Author:Ristuccia, Nathan J.
  1. A Medieval Humanist

    John of Salisbury's eclectic compendium of moral philosophy, personal reflection, court satire, and exegesis, the Policraticus, is a staple text in the history of European political thought. (1) Completed in 1159, it is the first treatise of political theory since antiquity and a work praised for its balance, reasonableness, classicism, and moderation. (2) John, after all, defends liberty and a commonwealth based on the rule of law, even justifying the assassination of a lawless ruler. (3) And John's style is crisp and playful, with none of the turgidity so often associated with scholastic theologians.

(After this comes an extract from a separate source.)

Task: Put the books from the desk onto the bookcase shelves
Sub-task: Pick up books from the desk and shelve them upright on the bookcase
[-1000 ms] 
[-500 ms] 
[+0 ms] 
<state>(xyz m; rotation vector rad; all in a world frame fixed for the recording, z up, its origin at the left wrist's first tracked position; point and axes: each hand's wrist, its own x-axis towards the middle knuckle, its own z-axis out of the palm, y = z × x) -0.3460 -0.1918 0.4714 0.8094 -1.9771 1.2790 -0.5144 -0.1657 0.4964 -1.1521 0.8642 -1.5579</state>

    Contemporary scholars have repeatedly exalted John as a learned humanist. (4) For instance, Cary Nederman, John's foremost biographer, calls him "the quintessential figure of twelfth-century humanism," whose professed loyalties to "the moderate skepticism of the New Academy" "restrained him from any form of fanaticism." (5) Likewise, Christopher Brooke, one of John's editors, notes that those who read John find it "impossible to believe that he has been parted from us for so long," for John speaks in a "familiar voice" with "cosmopolitan flavour," filled with "respect and sympathy for almost all." (6) Medievalist Sigbjorn Sonnesyn describes John's "anticipation of distinctly modern ideas" such as his "doctrine of moderation" and his "preoccupation with liberty." (7) Historian Walter Ullmann mentions "the fastidious elegance of John's style, the comprehensiveness and logical consistency of the thoughts ... his dispassionate approach ... [and] high moral sense." (8) In the words of political theorist Quentin Taylor, John is "the most readable of medieval authors ... as a humanist he speaks in a language intelligible to modern readers ... remarkably progressive" (emphasis original). (9) At times, hearing John's acclaim, one cannot help imagining that the Englishman walked out of an Anthony Trollope novel--a stiff-upper-lipped vicar with a cup of tea in one hand and a Tory pamphlet in the other.

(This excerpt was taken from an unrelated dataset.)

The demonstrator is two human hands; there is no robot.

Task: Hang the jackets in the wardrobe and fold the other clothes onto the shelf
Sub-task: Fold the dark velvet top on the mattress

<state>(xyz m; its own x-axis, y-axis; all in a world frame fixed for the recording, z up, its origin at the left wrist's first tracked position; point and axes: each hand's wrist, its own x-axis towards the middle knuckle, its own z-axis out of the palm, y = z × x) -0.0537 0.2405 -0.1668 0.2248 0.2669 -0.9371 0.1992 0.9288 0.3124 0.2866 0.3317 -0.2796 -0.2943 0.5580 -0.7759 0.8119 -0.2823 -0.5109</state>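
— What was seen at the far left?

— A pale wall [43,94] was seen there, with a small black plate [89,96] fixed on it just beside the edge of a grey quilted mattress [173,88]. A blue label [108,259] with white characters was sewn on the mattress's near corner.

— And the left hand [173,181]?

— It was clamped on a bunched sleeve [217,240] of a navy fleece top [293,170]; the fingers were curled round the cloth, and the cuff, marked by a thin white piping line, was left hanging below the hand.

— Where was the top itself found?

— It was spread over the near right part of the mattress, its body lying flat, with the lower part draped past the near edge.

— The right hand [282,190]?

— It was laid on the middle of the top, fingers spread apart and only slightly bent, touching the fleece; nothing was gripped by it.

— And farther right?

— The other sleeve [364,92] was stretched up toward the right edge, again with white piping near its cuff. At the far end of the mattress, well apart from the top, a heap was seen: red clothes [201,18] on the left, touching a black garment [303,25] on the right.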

    John was more than a humanist, though; John was also a thinker fascinated with public execution, as this article depicts. What explains the tension between these two sides of his thought? Admittedly, "humanist" is an ambiguous word, especially when prefaced by "medieval." Sir Richard Southern famously defined medieval humanism as the belief in human dignity, the dignity of nature, and an orderly universe accessible to reason. (10) By that standard, John of Salisbury was a humanist. He accepted all three, at least in attenuated forms. Indeed, Southern cited John as a representative figure of medieval humanism. John was also a humanist in the literary sense of an author who studied Roman literature and the trivium and who imitated classical style. Yet, John's humanism does not guarantee that his political ideas strike modern sensibilities as familiar, sympathetic, non-fanatic, or even attractive. John could be a humanist as Thomas More was when he applauded the burning of several Lutherans or as Erasmus was when he commended the massacre of rebel German peasants. A close reading of the Policraticus reveals that John's humanism functions alongside and in harmony with a pessimistic political theology: his concept of the prince-headsman.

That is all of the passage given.